*Description of the task*. In the data below, begin at the line with "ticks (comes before" and stop after the line with "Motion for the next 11"; output those lines exactly and no pictures.

*Supplied data*.
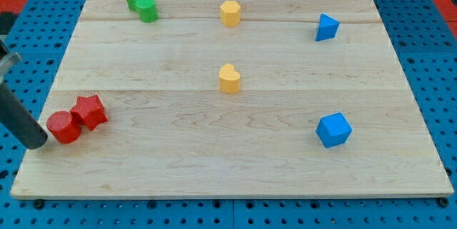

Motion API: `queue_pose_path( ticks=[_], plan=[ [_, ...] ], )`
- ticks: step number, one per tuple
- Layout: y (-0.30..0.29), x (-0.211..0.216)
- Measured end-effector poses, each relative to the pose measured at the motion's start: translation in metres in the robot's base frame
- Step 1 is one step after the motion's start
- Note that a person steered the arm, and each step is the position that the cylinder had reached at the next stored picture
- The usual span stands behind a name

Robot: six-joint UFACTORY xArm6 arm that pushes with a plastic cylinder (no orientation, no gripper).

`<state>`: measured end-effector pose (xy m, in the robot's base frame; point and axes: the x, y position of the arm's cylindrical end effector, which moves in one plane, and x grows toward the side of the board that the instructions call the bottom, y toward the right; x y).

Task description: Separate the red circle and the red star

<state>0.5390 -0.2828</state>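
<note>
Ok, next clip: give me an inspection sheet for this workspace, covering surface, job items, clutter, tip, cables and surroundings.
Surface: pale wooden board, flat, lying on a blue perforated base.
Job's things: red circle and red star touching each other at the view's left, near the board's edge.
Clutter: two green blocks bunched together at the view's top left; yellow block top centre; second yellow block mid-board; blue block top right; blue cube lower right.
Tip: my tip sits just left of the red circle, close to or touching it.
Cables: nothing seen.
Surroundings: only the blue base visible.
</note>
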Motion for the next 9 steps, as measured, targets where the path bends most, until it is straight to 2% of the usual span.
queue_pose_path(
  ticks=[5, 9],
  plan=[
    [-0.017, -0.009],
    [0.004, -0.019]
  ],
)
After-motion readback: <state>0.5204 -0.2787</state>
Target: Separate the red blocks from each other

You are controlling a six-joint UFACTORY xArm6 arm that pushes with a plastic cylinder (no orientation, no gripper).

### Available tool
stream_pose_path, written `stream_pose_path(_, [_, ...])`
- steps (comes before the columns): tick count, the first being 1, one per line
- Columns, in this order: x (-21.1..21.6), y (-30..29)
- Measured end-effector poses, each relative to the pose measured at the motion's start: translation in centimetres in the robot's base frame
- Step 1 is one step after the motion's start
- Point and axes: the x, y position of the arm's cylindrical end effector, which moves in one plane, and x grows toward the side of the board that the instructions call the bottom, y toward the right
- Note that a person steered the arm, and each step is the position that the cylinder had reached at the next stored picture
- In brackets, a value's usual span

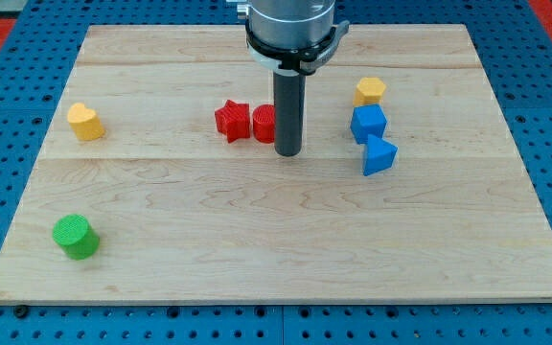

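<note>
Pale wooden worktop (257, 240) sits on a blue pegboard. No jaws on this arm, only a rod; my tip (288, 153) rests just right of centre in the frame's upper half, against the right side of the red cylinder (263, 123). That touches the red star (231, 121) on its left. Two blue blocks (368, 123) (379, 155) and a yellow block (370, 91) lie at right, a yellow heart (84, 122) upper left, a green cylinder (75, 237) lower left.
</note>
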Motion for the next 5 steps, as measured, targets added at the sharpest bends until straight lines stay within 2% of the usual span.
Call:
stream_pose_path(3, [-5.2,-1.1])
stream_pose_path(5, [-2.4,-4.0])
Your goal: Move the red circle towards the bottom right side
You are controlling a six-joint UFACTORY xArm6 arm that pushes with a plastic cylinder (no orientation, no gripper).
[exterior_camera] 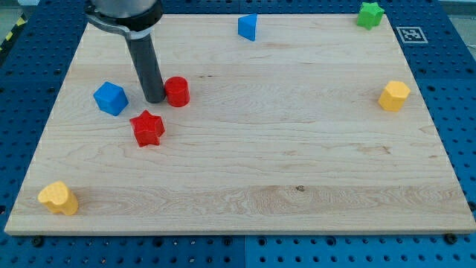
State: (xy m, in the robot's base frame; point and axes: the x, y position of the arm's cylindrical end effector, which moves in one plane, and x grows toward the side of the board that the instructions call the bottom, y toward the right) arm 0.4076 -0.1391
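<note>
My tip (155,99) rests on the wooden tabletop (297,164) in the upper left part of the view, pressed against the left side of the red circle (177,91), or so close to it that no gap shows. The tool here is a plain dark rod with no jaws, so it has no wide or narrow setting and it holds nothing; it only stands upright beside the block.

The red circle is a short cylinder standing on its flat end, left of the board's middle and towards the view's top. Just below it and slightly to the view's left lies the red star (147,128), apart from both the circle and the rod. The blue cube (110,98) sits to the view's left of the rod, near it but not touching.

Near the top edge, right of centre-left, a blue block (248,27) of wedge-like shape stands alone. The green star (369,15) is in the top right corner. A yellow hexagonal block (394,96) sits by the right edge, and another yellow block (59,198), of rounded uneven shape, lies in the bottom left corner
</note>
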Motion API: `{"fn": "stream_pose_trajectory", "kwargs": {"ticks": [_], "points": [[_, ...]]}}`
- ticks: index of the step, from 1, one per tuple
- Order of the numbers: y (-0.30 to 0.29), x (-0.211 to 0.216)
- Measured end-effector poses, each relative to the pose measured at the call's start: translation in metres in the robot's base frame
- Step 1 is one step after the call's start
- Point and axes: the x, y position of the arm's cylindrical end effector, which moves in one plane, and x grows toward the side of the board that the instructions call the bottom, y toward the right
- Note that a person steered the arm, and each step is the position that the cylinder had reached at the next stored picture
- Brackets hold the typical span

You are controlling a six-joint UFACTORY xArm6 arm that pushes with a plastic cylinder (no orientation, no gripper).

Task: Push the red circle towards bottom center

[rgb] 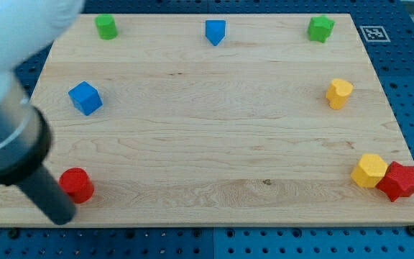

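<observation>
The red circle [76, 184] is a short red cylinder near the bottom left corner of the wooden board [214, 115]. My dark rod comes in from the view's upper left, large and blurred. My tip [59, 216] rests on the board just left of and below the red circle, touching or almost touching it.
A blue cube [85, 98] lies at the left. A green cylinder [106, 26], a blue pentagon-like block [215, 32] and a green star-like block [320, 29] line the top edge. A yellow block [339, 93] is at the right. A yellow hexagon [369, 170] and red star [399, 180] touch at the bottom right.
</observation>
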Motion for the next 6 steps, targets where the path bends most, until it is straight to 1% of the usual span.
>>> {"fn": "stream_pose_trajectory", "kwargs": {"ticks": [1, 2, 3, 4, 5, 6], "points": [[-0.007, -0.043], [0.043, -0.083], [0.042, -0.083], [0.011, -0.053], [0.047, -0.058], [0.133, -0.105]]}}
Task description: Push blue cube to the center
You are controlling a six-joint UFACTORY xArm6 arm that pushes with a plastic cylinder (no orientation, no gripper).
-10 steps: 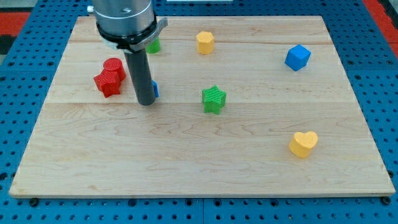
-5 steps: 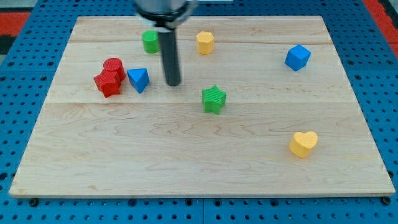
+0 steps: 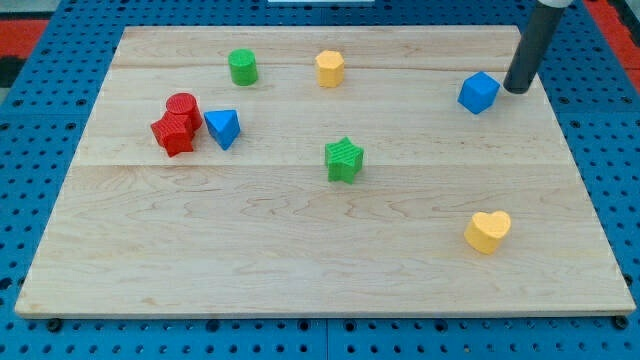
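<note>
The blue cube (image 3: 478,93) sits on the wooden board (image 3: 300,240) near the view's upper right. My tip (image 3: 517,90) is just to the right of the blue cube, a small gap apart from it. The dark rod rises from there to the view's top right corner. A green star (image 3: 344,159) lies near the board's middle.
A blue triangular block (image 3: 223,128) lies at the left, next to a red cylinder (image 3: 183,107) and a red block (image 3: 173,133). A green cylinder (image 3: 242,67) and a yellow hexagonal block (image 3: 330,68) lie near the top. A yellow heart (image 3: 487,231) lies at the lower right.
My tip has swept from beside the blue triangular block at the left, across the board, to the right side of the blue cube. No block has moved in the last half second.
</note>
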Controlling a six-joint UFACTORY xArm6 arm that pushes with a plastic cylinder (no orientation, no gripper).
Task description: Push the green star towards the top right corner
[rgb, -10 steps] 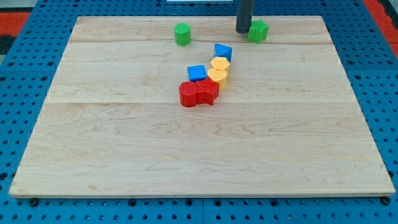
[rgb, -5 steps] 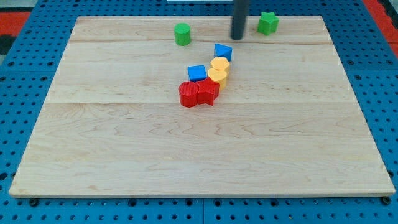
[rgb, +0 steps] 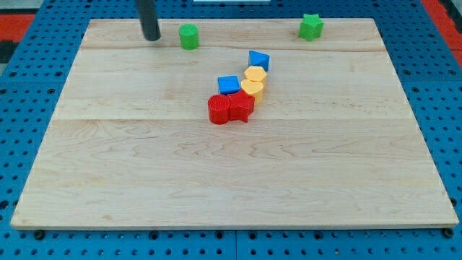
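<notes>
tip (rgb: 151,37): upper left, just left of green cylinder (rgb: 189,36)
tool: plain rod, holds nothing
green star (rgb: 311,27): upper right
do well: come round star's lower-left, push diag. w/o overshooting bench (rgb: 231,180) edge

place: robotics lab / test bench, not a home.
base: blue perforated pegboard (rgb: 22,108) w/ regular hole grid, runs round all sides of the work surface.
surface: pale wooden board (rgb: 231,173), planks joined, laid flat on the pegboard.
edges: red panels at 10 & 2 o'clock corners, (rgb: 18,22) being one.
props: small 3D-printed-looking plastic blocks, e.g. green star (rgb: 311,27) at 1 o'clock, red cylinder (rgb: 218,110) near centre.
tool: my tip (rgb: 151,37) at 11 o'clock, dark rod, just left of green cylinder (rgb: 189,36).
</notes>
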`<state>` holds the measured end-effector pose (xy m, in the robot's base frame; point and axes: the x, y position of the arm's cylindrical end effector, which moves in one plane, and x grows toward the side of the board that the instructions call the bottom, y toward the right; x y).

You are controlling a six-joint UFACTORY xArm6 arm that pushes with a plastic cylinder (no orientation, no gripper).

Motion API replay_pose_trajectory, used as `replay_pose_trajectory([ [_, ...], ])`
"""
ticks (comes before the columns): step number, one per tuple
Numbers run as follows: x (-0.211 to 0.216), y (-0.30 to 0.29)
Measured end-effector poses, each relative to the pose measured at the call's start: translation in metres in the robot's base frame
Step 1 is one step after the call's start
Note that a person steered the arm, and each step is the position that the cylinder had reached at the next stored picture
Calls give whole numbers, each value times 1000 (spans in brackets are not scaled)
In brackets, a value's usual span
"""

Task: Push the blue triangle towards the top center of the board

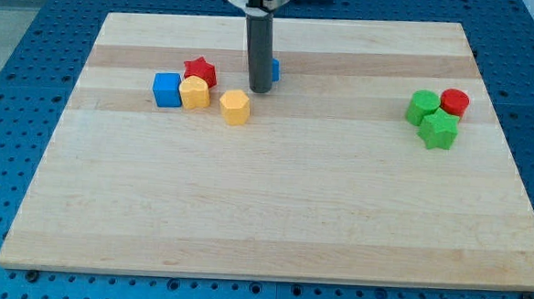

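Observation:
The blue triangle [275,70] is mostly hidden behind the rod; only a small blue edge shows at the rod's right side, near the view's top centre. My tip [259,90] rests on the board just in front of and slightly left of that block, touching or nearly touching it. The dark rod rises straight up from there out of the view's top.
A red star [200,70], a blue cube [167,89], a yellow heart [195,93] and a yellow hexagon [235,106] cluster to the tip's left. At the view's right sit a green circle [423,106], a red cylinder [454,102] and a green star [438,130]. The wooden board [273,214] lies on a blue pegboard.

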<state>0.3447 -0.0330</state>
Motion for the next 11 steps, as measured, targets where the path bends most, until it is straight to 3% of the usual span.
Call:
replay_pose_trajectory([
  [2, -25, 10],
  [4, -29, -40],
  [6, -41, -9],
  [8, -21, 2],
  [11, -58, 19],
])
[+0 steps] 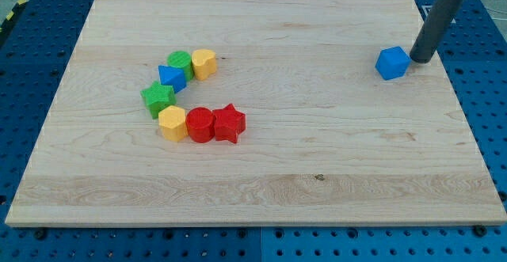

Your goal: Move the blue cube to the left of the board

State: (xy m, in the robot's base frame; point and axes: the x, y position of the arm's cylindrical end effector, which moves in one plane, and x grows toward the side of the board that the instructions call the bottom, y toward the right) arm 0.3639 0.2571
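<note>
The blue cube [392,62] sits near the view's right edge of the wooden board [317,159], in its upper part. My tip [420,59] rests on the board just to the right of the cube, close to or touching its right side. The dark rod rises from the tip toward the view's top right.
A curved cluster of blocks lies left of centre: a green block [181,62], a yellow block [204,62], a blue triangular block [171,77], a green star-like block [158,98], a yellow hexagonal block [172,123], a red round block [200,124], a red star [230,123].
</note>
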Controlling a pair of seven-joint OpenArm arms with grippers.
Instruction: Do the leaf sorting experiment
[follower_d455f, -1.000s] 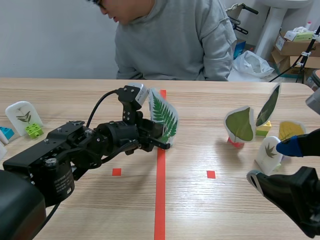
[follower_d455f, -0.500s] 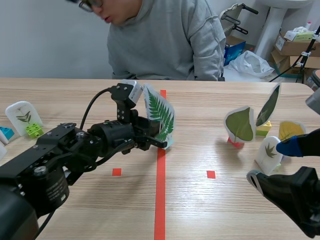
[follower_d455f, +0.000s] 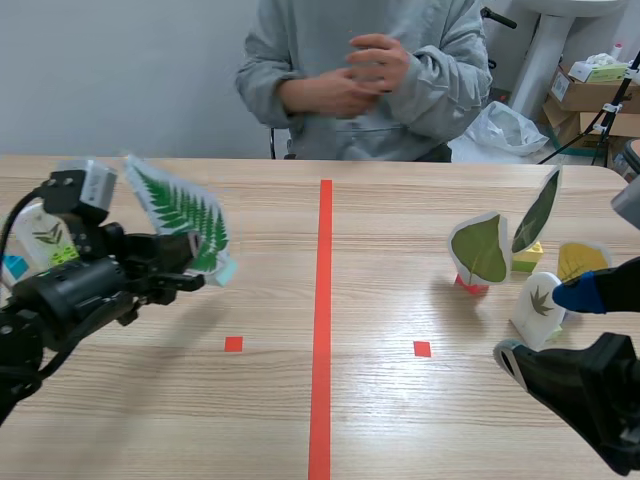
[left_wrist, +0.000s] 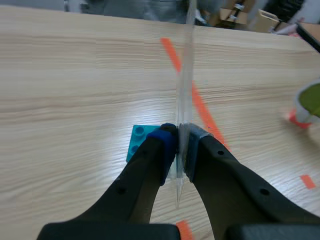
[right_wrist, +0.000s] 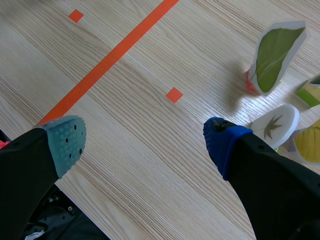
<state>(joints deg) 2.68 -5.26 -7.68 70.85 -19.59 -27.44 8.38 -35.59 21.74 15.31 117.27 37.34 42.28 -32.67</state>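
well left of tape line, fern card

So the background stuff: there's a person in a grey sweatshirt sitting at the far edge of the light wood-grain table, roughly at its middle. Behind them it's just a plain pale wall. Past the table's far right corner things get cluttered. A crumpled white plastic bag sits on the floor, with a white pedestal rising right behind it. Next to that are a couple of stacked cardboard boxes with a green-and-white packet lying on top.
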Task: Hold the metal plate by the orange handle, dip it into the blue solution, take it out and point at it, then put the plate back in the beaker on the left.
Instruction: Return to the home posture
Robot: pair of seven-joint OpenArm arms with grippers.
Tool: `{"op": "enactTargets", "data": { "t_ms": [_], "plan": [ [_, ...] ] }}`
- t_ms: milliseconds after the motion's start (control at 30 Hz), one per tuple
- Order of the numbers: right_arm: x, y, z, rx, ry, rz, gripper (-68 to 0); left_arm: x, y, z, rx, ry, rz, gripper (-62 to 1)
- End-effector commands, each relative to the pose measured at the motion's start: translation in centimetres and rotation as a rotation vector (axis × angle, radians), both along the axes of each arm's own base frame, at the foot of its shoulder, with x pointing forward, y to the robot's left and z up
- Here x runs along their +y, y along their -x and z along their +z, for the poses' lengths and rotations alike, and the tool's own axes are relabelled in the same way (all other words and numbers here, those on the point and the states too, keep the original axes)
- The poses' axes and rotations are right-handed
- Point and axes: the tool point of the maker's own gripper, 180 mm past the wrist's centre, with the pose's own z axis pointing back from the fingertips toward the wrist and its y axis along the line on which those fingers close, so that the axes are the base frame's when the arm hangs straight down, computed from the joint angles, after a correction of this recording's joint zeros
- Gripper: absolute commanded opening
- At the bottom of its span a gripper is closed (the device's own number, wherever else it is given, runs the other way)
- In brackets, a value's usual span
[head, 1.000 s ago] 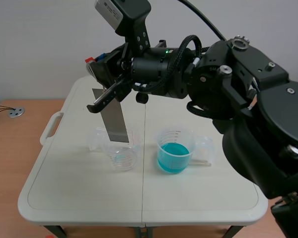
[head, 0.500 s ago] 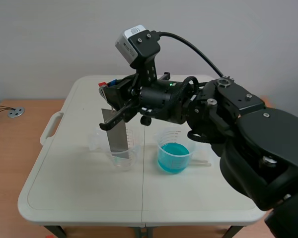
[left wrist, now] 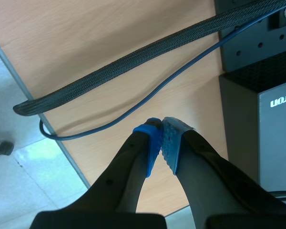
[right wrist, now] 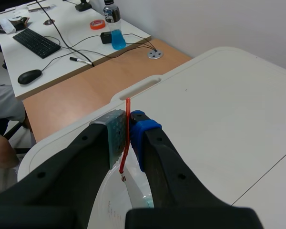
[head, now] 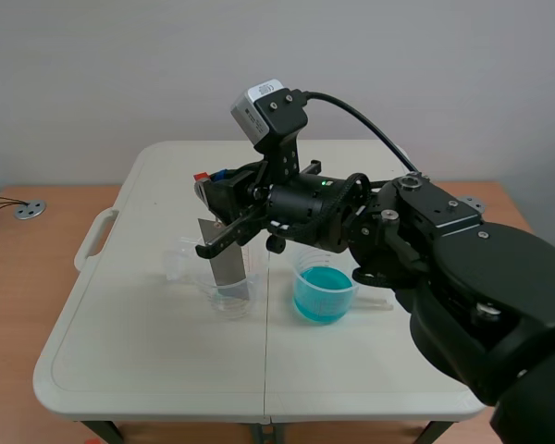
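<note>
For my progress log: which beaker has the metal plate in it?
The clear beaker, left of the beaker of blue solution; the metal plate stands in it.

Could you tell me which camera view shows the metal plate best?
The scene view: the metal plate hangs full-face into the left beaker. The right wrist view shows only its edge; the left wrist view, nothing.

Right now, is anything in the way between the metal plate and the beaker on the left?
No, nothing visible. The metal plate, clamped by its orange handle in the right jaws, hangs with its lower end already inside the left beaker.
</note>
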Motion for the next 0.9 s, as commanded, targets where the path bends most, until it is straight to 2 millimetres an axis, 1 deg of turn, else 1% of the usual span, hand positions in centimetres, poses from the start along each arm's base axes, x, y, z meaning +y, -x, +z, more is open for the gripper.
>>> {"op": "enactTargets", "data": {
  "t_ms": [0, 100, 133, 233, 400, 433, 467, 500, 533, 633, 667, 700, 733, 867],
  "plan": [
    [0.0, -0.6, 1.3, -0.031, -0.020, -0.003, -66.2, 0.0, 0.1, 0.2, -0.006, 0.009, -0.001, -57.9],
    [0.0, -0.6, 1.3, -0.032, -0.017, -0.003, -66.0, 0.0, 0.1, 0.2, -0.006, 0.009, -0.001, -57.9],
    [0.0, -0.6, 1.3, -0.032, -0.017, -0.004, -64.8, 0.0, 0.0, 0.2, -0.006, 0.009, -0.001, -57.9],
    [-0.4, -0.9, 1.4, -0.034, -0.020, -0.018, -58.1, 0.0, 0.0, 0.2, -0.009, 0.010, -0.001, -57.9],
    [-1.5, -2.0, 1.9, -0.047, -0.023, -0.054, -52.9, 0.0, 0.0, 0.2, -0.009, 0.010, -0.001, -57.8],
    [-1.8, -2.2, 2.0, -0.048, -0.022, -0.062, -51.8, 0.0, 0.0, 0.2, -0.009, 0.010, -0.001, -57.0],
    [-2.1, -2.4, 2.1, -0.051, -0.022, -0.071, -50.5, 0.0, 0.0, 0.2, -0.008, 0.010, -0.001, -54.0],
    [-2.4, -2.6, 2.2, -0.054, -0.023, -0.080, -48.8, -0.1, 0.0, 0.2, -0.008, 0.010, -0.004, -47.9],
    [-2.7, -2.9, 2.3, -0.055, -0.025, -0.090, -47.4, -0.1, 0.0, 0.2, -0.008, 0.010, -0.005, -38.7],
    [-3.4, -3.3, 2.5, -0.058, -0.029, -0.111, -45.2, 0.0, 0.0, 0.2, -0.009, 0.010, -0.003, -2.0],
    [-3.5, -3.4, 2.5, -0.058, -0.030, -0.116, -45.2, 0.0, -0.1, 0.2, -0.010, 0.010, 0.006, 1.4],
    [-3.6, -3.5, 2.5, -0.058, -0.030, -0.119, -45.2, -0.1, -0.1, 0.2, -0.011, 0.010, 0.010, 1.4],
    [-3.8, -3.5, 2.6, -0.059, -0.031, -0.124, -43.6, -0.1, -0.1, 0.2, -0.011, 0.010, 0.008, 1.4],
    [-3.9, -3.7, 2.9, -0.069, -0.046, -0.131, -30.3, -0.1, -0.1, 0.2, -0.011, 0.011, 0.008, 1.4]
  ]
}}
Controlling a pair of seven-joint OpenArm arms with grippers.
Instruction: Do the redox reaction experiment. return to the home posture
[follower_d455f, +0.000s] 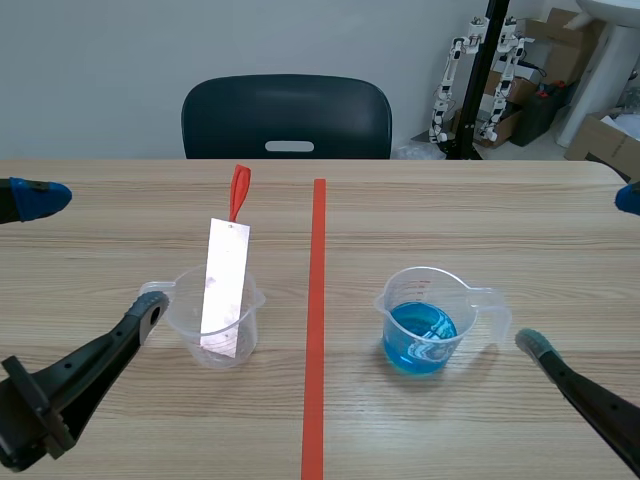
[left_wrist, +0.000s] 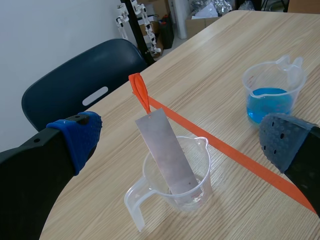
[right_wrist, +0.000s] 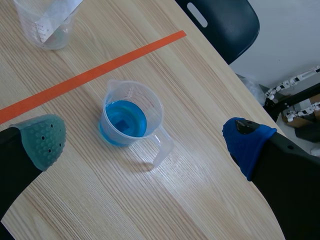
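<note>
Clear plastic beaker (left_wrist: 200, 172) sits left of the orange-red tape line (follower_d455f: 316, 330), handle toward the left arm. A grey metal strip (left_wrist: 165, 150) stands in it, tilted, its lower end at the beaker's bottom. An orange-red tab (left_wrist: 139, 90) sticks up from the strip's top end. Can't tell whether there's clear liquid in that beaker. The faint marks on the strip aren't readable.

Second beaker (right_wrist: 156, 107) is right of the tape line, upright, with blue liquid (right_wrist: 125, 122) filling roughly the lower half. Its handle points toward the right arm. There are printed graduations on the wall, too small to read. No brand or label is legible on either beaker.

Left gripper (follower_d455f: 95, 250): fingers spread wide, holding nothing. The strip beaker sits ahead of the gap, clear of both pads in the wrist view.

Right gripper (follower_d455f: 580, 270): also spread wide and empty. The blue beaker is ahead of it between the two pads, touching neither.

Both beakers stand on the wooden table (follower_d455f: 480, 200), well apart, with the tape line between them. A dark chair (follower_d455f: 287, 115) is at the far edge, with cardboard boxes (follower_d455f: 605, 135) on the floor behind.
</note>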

*Reply to the task*.
ticks (comes before the columns): step number, one per tuple
Numbers run as follows: x (-0.211 to 0.216), y (-0.30 to 0.29)
Measured end-effector poses, each relative to the pose measured at the call's start: translation in metres in the robot's base frame
Step 1 is one step after the call's start
Note that a person steered the arm, and each step is the position that the cylinder had reached at the next stored picture
Calls give whole numbers, each value times 1000 (spans in brackets are not scaled)
In brackets, a value's usual span
"""

Task: Push the blue triangle towards the top center of the board


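Observation:
The blue triangle [275,70] is mostly hidden behind the rod; only a small blue edge shows at the rod's right side, near the view's top centre. My tip [259,90] rests on the board just in front of and slightly left of that block, touching or nearly touching it. The dark rod rises straight up from there out of the view's top.
A red star [200,70], a blue cube [167,89], a yellow heart [195,93] and a yellow hexagon [235,106] cluster to the tip's left. At the view's right sit a green circle [423,106], a red cylinder [454,102] and a green star [438,130]. The wooden board [273,214] lies on a blue pegboard.
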
<state>0.3447 -0.0330</state>
Motion for the next 11 steps, as measured, targets where the path bends most, until it is straight to 3% of the usual span.

The output is complete as shown.